I have never been a big fan of arbitration. I have found that the supposed cost savings and speed of arbitration as compared with litigation are often illusory, and the results of arbitration are often, well, arbitrary. I am also opposed in general to pre-dispute arbitration clauses. If both parties want to arbitrate–and there are certainly cases where it is appropriate–they can always agree to do so after a dispute arises. Whatever the supposed advantages of arbitration, it seems to me hard to justify forcing a party to sign an arbitration clause in advance of a dispute. I had the chance last year to vindicate my principles in a case I won before the Sixth District Court of Appeal in California, Abramson v. Juniper Networks.
In that case, the court held among other things that it was unconscionable for an employer to force employees to arbitrate all employment-related disputes, where the company “carved out” the right to sue the employee in court for violations of the employees’ confidentiality obligations. In other words, if arbitration is good enough for one side, it has to be good enough for both.
Now, mediation on the other hand, I think is generally a very useful process. One reason is that even if the case does not settle after a mediation, the process gives the parties a much clearer idea of their alternatives. At the end of a day of mediation, the parties have a better sense of the costs and risks of taking their case to trial, and they also know how much they have to pay, or accept, to buy their way out of the lawsuit. Then they are free to make a decision that is in their best, perceived interests. I have frequently acted as a mediator, and also frequently represent parties in mediation. I almost always advocate giving mediation a try.
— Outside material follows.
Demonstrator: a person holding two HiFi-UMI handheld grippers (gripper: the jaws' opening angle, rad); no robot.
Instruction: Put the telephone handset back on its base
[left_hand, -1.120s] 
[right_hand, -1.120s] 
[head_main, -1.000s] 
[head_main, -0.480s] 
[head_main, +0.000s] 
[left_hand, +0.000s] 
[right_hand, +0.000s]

The problem with mediation is that it is only beginning to be integrated into the litigation process. At the moment, it exists as either an alternative, or as another step the courts are requiring the parties to accomplish on the road to trial. I believe a great deal more could be done to make mediation an integral part of the litigation process. Many disputes within a lawsuit, for example, could be mediated: in particular, discovery disputes. Encouraging parties to adopt a process of negotiation and settlement of such disputes puts them on the road toward settlement of the entire case, and may help achieve results that the parties are more satisfied with, even if the entire case does not settle.